German asset manager DWS has agreed to pay US$19mn to settle charges brought by the US Securities and Exchange Commission (SEC) over greenwashing allegations, the highest penalty related to environmental, social and governance criteria against an investment adviser imposed to date by SEC.
The company, majority-owned by Deutsche Bank, was charged by the US SEC for alleged misstatements linked to its ESG investments. It was also accused of anti-money laundering violations in a separate enforcement action, bringing the total penalty to $25mn.
The SEC accused DWS of making “materially misleading statements” about its controls over ESG factors linked to investment and research recommendations for ESG products, including some actively managed mutual funds.
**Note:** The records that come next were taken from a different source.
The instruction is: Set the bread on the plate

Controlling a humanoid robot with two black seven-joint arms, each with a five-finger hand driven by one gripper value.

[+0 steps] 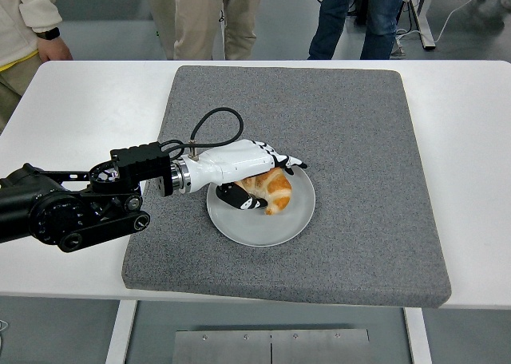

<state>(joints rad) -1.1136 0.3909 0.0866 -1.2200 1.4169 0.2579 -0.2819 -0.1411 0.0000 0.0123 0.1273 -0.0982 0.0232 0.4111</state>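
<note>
The black left arm (64, 208) reaches in over the white worktop (72, 108) and grey mat (359, 156). Its white robot hand (247, 168) covers the bread (271, 190) on the plate (259, 224), fingers (291, 163) extended above, thumb beneath; actual grip is unclear. People at the top are cut off.

Left arm (64, 208): black, built of rounded joint housings with round caps and a boxy black wrist block. A silver metal ring joins the wrist to the left hand (239, 172), which has a white shell with black fingertips and black palm pads. A black cable (214, 123) loops from the wrist block to the hand's back.
</note>
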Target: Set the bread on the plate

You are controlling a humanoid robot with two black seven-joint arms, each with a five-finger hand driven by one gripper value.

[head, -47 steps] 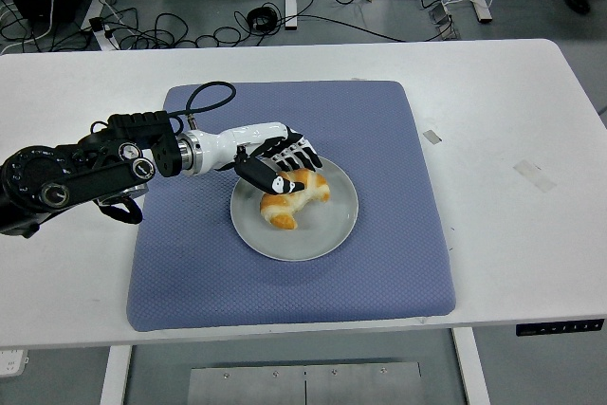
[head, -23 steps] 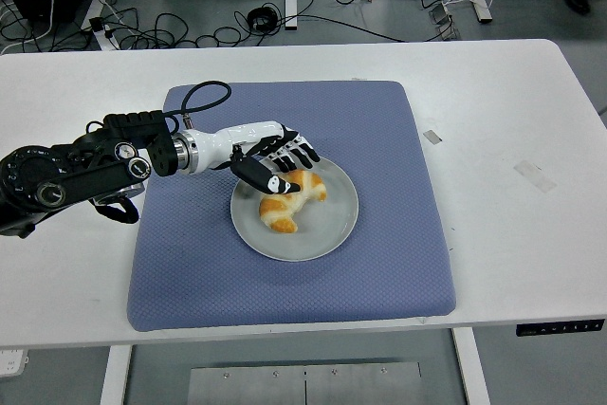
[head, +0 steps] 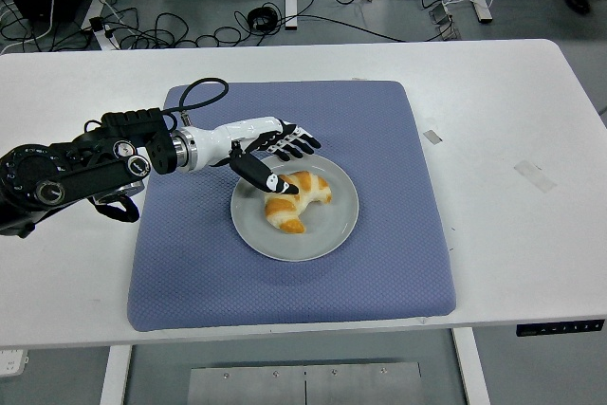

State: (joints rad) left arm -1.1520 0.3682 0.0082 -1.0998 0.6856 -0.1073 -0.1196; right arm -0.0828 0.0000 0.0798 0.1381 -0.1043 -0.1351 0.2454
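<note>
Bread (head: 295, 200) lies on the grey plate (head: 327, 233), just under the left hand (head: 275, 154), whose fingers spread open, holding nothing; no readable writing.

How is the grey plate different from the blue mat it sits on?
The plate is round, smooth and grey; the mat is square, textured and blue. The plate is much smaller and lies within the mat's edges. The plate carries the bread; the mat carries the plate. Both lie flat.
</note>
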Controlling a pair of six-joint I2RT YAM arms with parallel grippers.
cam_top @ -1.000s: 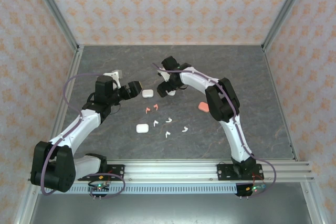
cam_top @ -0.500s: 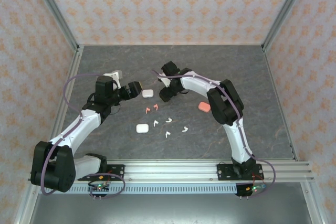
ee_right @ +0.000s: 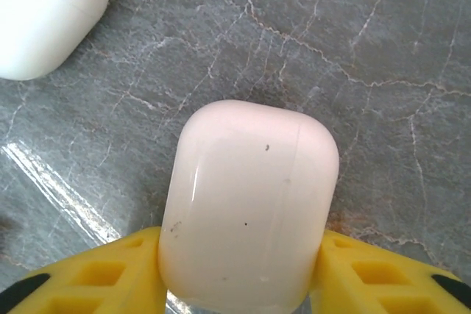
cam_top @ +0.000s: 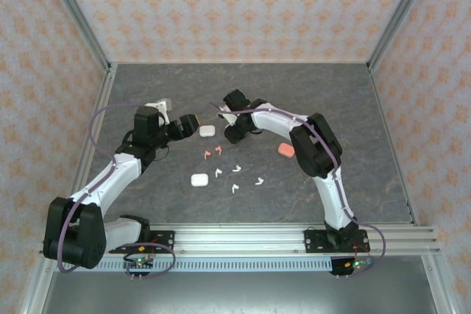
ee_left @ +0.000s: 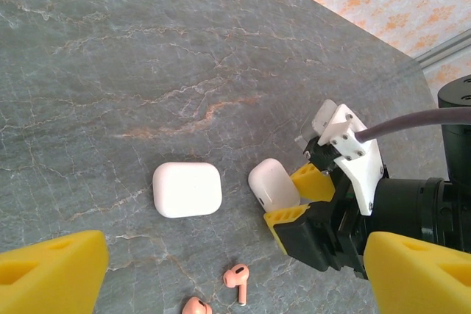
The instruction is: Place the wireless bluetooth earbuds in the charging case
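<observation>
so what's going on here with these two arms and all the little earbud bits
The right gripper has its fingers pressed against both sides of a closed white case, out on the table. The left gripper hangs open close by, holding nothing. A second white case lies next to the gripped one. A third white case and a coral case sit further off. The coral-pink earbuds and the white earbuds lie loose on the table.

The right end effector (ee_right: 239,259) clasps a white case (ee_right: 249,196) between yellow fingers (ee_right: 103,281) on a grey table (ee_right: 368,49).
</observation>
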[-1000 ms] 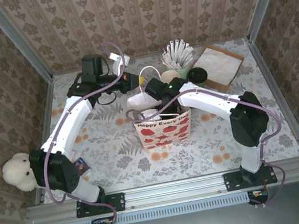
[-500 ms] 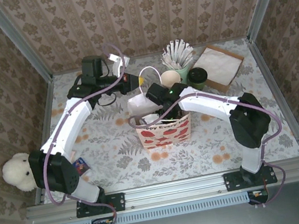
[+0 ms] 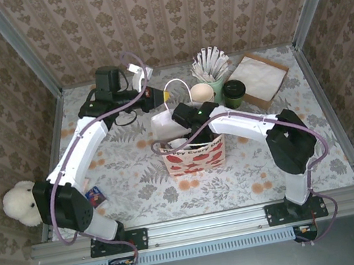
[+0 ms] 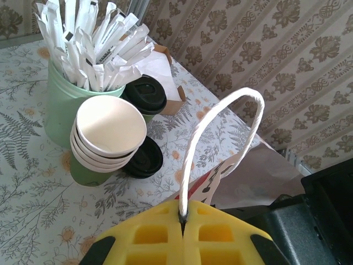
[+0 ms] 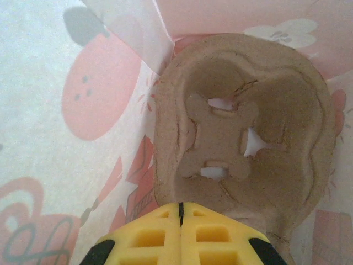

The watchdog launched its greenwashing probe two years ago, prompted by a whistleblower complaint from DWS’s former head of ESG, Desiree Fixler. According to Fixler, DWS made misleading statements in its 2020 annual report over the size of its ESG assets.
DWS has also been the subject of investigations over the past two years by German financial watchdog BaFin and Frankfurt criminal prosecutors.
“DWS advertised that ESG was in its ‘DNA’, but, as the SEC’s order finds, its investment professionals failed to follow the ESG investment processes that it marketed,” said Sanjay Wadhwa, deputy director of SEC enforcement.
The fines come as the SEC has taken a tougher stance on Wall Street’s ESG policies under chair Gary Gensler. In an effort to boost investor protection, he has proposed rules to broaden disclosure on ESG risk while cracking down on misleading ESG statements.
In her whistleblower complaint, Fixler took issue with DWS’s “ESG integration policy” under which €459bn in assets were labelled as green. The asset manager ditched its approach in 2022, resulting in a 75 percent fall in assets reported as green.
Fixler told the Financial Times yesterday she “really commends” the authority and regulators over the action. “Greenwashing is harmful — to investors, communities and overall financial stability,” she said.
DWS agreed to the penalties without admitting or denying the SEC’s findings. The company said it was “pleased” to have resolved the matter.